Richard knew these desert storms of old. Spectacular pyrotechnics, mind-numbing cacophony if one was close by. And, strangely, no rain at all. Dry desert winds whirling damper cloud-bearing air to colossal heights, begetting the most stunning of tempests, and yet, no matter how heavily those clouds poured, every drop would have evaporated hundreds of feet from the parched ground. Just another little joke of the desert.

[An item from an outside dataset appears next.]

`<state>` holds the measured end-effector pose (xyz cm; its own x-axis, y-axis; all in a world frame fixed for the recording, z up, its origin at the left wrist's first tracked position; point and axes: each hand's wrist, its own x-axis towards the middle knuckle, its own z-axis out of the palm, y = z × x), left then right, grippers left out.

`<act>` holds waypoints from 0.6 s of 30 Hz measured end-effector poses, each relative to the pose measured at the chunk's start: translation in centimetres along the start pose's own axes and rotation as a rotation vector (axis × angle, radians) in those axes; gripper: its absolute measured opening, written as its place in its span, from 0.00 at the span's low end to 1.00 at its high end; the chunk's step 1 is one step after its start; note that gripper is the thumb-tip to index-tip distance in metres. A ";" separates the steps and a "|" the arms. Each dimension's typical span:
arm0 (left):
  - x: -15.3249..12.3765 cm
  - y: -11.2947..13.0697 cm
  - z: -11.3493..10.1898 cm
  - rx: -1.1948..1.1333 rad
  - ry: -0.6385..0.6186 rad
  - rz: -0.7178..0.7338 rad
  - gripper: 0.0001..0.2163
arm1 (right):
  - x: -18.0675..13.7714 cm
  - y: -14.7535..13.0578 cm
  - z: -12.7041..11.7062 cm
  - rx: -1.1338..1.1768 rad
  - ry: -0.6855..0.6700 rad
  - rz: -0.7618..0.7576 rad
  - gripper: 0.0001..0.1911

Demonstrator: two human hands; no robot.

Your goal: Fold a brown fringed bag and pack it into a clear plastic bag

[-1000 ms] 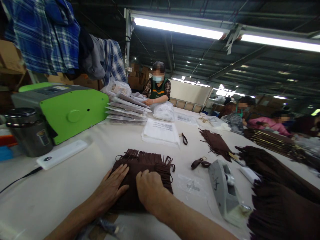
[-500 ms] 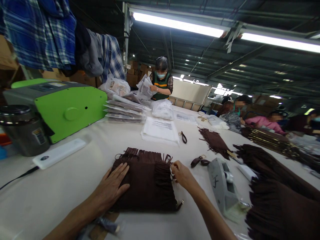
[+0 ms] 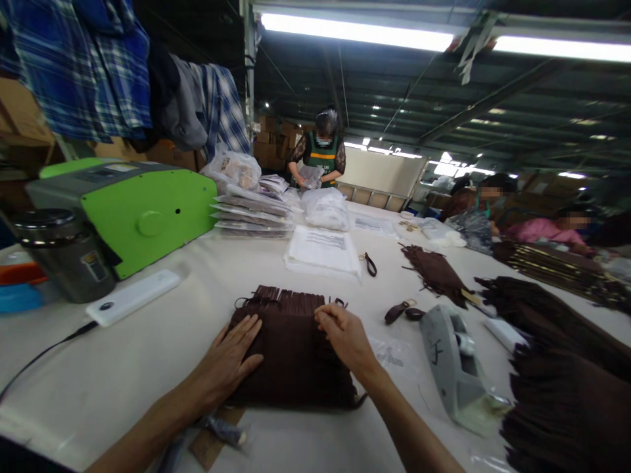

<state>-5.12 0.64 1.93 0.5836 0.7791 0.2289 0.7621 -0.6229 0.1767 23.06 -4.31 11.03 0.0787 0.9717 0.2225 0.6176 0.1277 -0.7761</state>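
A dark brown fringed bag [image 3: 290, 368] lies flat on the table in front of me, its fringe strips pointing away from me. My left hand [image 3: 231, 358] rests on the bag's left side, open, with fingers stretched flat. Over the upper right part is my right hand [image 3: 345, 335], thumb and fingertips pinched together at the edge where the fringe begins. What sits in that pinch is hidden. Beneath my left forearm, a small wrapped piece [image 3: 224, 430] lies near the bag's lower edge. A clear plastic bag [image 3: 389, 351] lies right of my right hand.
A grey tape dispenser [image 3: 453, 368] and brown leather straps [image 3: 401, 312] stand to the right, by more brown fringed pieces [image 3: 566, 394]. At left are a green machine [image 3: 158, 203], a dark tumbler [image 3: 69, 263] and a white power bank [image 3: 133, 299]. White bags [image 3: 320, 253] lie ahead; people work beyond.
My right hand has moved left from the bag's right edge onto its upper part. My left hand stays flat. The person opposite has lowered the packets. The view has shifted slightly.
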 end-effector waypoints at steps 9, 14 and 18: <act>0.5 3.0 -2.7 -0.053 -0.195 -0.046 0.28 | -1.9 2.5 2.7 -0.323 -0.245 -0.176 0.33; 0.3 5.9 -4.0 -0.116 -0.265 -0.037 0.31 | -3.4 3.2 2.4 -0.486 -0.287 -0.224 0.33; 1.0 5.2 -5.4 -0.125 -0.179 -0.015 0.25 | -3.6 2.8 1.2 -0.471 -0.268 -0.249 0.32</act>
<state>-2.11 -2.18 8.24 0.6212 0.7819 0.0536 0.7371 -0.6061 0.2990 23.62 -7.20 7.36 -0.2754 0.9480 0.1595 0.8777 0.3157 -0.3606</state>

But the quiet and the solitude gave him time to think of more than climatology. The relative inaction of the last few days had weighed more heavily on him than even Robin suspected. Katapult had begun to seem like a trap; the failure of the radio was the last straw. He was far too sensible to blame himself for any of this — though Robin, he knew, her moods made strange by her pregnancy, was suffering pangs of survivor guilt. It was nothing more than coincidence that all this had happened while they were so far away from base, so completely out of touch. Or seemed to be nothing more at the moment. He regretted poignantly that he was not at the center of things in London. But then again, for all that he had been a passenger so far rather than a prime mover, he felt he was nearer the heart of things here where he was now. Certainly, if he had been in London, he would have been bound with red tape. Doing more, but achieving nothing. Never in his wildest dreams, if he had been at home when it all blew up, would he ever have considered what he was planning now. Buccaneering across the Gulf armed to the teeth with illicit Russian guns and thunderflash grenades.